Schlagwörter zur Erschließung

Mangel; Feuchtigkeit; Schimmel; Sorgfaltspflicht des Mieters; Lüftung

Leitsatz

häufig von der Redaktion verfasst

Ein Mieter hat für das Herstellen eines normalen Raumklimas die gleiche "Sorgfalt wie in eigenen Angelegenheiten" walten zu lassen.

Aus den Gründen

Wortlaut des Gerichts

Das Gericht geht insoweit davon aus, daß das Herstellen eines normalen Raumklimas auch nicht davon abhängt, ständig das Fenster bzw. die Balkontür offen zu halten, nur um "im frisch geduschten Zustand bei geöffnetem Fenster und Balkontür" sich aufhalten zu müssen. Es ist nach Ansicht des Gerichts einem Mieter allerdings zuzumuten, bei "sensiblem Raumklima" verstärkt darauf zu achten, daß Wasserdampf dann effektiv beseitigt wird bzw. gar nicht erst zum Entstehen kommt. Die Tatsache, daß die Bekl. lediglich Mieterin einer Wohnung ist, entbindet sie im Rahmen ihres Wohnverhaltens nicht davon, bei diesem Verhalten eine "Sorgfalt wie in eigenen Angelegenheiten" walten zu lassen.

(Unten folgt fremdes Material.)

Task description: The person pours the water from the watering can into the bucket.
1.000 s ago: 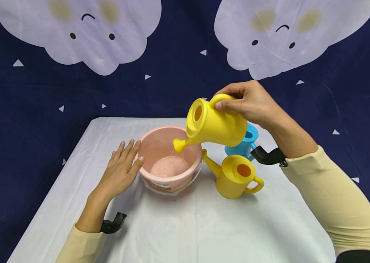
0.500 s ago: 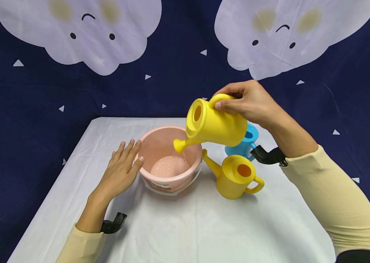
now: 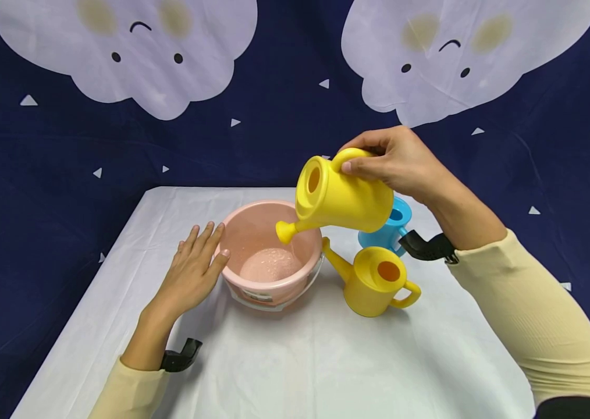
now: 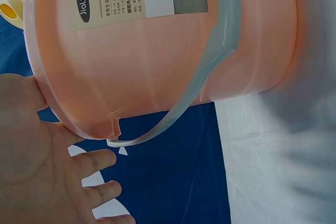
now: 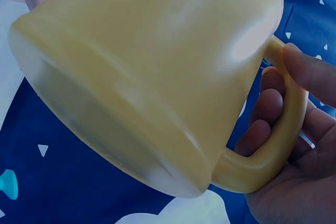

Ein auf die Erhaltung der Bausubstanz etc. achtender Eigentümer würde aber jedenfalls im Rahmen des Möglichen sein Wohnverhalten optimieren, in Richtung der Minimierung des Entstehens von Wasserdampf etc. Dies bedeutet - und dies entnimmt das Gericht dem überzeugenden Sachverständigengutachten -, daß es bei entsprechendem Lüftungsverhalten auch ohne "unzumutbare" Anstrengungen möglich gewesen wäre, die Wohnung, deren Bausubstanz dem üblichen - d. h. den DIN-Vorschriften - entspricht, schimmelfrei zu halten.